▶ [What the exercise asks]:
Each line of the listing below that includes "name" should be reported.

▶ [Input]:
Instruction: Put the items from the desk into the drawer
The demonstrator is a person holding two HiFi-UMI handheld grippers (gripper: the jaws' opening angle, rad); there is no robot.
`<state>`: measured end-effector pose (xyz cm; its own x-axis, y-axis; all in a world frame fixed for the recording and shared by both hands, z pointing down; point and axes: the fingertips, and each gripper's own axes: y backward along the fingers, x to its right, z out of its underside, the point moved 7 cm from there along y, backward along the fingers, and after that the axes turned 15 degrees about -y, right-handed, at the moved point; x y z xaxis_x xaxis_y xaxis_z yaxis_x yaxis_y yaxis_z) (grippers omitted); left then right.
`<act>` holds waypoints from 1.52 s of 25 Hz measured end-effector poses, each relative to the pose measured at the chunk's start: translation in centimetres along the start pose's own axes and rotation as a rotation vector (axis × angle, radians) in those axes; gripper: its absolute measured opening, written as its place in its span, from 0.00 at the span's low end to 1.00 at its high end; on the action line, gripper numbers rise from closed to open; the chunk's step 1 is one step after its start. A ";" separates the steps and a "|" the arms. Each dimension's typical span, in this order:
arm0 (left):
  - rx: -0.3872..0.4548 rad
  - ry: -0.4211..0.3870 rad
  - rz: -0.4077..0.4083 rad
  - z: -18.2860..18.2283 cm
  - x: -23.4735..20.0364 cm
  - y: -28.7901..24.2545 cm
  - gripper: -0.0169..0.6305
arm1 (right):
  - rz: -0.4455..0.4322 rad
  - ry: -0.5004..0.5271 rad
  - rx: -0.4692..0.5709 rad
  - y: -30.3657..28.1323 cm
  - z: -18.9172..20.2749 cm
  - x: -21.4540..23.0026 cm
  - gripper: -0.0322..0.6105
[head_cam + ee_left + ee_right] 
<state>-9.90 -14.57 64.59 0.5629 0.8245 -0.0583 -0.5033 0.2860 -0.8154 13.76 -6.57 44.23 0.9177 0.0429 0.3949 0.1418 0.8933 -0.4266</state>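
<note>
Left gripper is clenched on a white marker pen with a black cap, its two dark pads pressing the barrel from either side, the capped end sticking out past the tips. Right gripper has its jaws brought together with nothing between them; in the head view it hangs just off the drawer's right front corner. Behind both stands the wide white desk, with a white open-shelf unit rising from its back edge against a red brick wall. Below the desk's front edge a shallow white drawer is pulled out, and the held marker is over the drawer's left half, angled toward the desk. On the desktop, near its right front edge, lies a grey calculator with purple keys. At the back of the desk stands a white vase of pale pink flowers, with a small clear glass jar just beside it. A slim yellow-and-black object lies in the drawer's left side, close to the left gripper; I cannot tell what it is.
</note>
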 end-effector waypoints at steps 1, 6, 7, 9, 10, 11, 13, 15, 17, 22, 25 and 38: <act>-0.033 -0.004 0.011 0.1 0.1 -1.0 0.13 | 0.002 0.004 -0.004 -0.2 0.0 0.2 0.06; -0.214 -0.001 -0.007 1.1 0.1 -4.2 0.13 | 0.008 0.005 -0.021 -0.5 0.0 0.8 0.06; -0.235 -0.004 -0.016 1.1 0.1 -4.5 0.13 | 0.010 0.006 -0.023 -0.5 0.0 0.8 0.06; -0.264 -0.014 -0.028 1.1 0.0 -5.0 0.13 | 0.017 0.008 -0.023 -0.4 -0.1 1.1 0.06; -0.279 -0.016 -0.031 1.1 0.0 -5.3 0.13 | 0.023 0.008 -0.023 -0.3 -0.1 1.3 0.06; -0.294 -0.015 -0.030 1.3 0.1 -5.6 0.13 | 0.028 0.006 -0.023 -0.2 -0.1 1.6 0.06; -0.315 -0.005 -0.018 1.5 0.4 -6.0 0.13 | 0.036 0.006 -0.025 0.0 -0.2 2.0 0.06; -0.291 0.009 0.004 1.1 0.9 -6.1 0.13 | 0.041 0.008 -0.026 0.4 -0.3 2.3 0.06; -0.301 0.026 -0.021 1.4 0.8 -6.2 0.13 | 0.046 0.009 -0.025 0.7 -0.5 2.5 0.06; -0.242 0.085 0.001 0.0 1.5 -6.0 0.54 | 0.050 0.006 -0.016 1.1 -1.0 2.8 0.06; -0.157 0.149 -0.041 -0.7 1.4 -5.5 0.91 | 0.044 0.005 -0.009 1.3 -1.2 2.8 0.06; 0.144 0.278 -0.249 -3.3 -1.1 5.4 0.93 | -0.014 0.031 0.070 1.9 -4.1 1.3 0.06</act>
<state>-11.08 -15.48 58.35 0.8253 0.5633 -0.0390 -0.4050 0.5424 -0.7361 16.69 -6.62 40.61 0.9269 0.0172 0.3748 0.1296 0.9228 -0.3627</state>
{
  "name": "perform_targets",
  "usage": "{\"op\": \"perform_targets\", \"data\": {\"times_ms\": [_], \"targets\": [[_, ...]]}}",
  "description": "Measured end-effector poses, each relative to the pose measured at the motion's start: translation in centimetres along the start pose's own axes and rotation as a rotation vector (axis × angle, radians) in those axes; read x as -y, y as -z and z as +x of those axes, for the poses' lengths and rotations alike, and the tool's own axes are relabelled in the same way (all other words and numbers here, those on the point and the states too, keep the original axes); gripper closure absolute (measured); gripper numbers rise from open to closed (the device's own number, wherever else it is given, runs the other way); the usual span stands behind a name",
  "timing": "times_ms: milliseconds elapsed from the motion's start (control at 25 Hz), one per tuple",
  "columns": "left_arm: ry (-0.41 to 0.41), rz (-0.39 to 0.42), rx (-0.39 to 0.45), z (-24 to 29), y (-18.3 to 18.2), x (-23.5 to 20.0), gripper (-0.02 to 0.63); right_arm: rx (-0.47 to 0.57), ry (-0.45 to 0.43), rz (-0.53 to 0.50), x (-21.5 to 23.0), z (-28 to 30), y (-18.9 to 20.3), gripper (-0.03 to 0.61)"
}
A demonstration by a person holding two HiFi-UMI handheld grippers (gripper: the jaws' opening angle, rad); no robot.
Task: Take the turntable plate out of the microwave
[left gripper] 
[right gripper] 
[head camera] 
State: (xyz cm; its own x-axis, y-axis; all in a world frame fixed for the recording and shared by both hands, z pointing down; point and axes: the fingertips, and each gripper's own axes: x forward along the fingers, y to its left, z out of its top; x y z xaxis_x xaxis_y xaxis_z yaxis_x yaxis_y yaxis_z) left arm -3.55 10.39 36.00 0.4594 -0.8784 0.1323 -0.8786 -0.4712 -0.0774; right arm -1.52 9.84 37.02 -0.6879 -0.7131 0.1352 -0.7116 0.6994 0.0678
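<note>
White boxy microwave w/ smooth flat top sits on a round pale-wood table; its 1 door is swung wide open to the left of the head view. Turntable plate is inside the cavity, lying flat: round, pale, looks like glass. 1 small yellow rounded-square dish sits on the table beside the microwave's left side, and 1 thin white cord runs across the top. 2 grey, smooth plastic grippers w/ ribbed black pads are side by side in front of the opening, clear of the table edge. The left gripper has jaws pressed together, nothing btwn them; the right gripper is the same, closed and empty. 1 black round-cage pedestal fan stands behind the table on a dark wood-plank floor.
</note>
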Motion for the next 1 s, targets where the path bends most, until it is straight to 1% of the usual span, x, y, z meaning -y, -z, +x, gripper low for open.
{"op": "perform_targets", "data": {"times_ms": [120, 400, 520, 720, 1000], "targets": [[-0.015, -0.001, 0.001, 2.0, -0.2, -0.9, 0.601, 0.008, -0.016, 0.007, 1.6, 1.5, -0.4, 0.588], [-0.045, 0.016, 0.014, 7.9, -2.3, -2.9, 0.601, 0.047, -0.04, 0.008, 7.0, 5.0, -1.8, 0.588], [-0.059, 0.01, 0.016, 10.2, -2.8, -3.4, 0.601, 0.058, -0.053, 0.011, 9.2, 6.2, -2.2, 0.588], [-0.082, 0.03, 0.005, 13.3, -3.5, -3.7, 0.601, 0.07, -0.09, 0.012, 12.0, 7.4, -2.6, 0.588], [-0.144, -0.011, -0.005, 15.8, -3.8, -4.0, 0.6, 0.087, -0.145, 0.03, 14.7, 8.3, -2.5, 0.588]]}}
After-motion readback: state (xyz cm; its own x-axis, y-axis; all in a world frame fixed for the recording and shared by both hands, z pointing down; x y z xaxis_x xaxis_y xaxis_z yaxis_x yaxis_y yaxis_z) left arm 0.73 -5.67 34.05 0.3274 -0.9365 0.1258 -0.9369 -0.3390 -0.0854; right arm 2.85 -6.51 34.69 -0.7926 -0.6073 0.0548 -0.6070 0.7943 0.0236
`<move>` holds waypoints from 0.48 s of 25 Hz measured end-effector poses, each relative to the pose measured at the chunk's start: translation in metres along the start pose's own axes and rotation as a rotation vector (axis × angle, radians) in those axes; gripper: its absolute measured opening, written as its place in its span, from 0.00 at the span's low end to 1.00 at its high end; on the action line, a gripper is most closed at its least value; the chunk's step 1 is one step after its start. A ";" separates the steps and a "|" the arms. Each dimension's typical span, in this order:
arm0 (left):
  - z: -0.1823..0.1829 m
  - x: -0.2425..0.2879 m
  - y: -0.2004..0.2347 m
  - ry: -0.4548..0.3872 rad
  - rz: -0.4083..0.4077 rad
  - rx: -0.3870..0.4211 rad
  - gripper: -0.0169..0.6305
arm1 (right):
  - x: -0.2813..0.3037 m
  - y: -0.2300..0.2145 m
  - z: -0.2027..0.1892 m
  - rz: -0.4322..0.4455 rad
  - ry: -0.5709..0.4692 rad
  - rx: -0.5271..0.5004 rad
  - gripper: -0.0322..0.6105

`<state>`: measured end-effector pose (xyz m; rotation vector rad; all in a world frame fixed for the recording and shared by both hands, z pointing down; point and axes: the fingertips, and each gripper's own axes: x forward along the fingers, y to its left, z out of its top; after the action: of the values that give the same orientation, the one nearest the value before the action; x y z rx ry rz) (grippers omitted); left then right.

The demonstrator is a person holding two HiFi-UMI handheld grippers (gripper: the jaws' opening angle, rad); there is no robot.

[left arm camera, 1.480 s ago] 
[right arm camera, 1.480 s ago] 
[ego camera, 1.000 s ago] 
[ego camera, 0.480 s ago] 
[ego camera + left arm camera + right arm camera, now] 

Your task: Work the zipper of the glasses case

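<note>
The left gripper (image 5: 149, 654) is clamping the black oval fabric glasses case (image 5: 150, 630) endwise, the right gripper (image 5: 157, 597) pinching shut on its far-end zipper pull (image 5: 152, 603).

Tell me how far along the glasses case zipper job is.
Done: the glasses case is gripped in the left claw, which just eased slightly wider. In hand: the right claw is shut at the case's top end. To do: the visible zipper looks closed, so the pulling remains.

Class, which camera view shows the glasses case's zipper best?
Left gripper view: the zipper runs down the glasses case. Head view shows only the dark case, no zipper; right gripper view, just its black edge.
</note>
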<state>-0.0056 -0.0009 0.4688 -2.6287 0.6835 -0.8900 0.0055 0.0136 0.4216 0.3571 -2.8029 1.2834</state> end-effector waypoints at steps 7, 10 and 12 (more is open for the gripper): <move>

▶ [Exercise output]:
  "name": "perform_targets",
  "description": "Measured end-effector poses, each relative to the pose measured at the motion's start: translation in centimetres along the start pose's own axes and rotation as a rotation vector (axis × angle, radians) in those axes; read x as -y, y as -z and z as +x of those axes, for the poses' lengths and rotations alike, and the tool's own axes are relabelled in the same way (all other words and numbers here, those on the point and the states too, keep the original axes); gripper closure absolute (measured); gripper numbers rise from open to closed (the device's own number, wherever else it is given, runs the other way); the usual span stands behind a name",

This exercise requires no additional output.